Salí del hospital con las manos vacías y el corazón hecho trizas. Afuera llovía y los vendedores ambulantes seguían gritando sus ofertas como si nada hubiera pasado.

Esa noche no pude dormir. Cerraba los ojos y veía la cara pálida de Ana Lucía, escuchaba el llanto del bebé y sentía el peso insoportable de la culpa. Mi esposo, Ernesto, intentó consolarme:

—No es tu culpa, Mariana. Hiciste lo que pudiste con lo que tenías.

Pero yo sabía que en los hospitales públicos siempre faltan cosas: medicamentos, sangre, personal. Y las que pagamos somos nosotras, las parteras, las enfermeras… las madres.

Pasaron los días y el caso de Ana Lucía se volvió tema de conversación en todo el hospital. Algunos decían que fue mala suerte; otros murmuraban que yo había cometido un error. Empecé a dudar de mí misma. Cada vez que entraba a una sala de parto, sentía que mis manos temblaban más.

Un día me encontré con Julián en el pasillo. Llevaba al bebé en brazos y me miró con odio.

—Usted me la mató— dijo en voz baja pero firme.

No supe qué responderle. Sólo bajé la cabeza y sentí cómo las lágrimas me quemaban los ojos.

En casa también empezaron los problemas. Mi hija adolescente me reclamaba porque ya no tenía tiempo para ella; mi esposo se cansó de verme ausente y triste; mi madre me decía que debía dejar ese trabajo antes de que me matara por dentro.

Pero yo no podía dejarlo. Sentía que debía seguir luchando por esas mujeres que llegaban solas, asustadas, sin dinero ni apoyo. Mujeres como Ana Lucía.

Un sábado por la tarde fui al panteón donde enterraron a Ana Lucía. Llevé unas flores y me encontré con Doña Rosa sentada junto a la tumba.

—¿Por qué tuvo que pasar esto?— me preguntó entre sollozos.

Me senté a su lado y le tomé la mano.

—No tengo respuestas, Doña Rosa. Sólo sé que lo siento mucho.

Ella me miró con ojos cansados y asintió lentamente.

—Cuide a otras muchachas como cuidó a mi hija— me pidió antes de irse.

Esa noche decidí escribir una carta para Ana Lucía. Le conté todo lo que sentía: culpa, tristeza, rabia por un sistema que nos abandona a todos. Le prometí que seguiría luchando para que ninguna otra mujer muriera así.

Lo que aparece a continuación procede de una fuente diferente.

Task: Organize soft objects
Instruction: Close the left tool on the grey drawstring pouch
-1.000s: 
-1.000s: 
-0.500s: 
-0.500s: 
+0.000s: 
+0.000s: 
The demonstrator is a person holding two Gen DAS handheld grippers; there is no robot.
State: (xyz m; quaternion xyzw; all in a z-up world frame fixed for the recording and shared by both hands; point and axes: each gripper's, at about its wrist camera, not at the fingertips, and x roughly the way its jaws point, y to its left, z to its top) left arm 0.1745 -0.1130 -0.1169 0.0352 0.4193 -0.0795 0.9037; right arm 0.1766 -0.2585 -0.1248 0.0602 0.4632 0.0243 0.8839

Volví al hospital con renovada fuerza. Empecé a exigir mejores condiciones: más insumos, más personal, más capacitación. Me enfrenté a directores y políticos corruptos; organicé talleres para las jóvenes embarazadas del barrio; hablé en radios comunitarias sobre los derechos de las mujeres a un parto digno y seguro.

Algunas colegas me apoyaron; otras decían que estaba loca o que sólo buscaba problemas. Pero yo ya no podía quedarme callada.

Un año después del parto trágico, recibí una carta anónima: «Gracias por no rendirse» decía con letra temblorosa. No sé quién la envió, pero sentí que era Ana Lucía hablándome desde algún lugar.

Hoy sigo trabajando como partera en el mismo hospital. Cada vez que traigo un bebé al mundo pienso en Ana Lucía y en todas las mujeres que han pasado por mis manos.

A veces me pregunto: ¿cuántas vidas caben en unas manos cansadas? ¿Cuánto dolor puede soportar un corazón antes de romperse? ¿Y ustedes qué harían si estuvieran en mi lugar?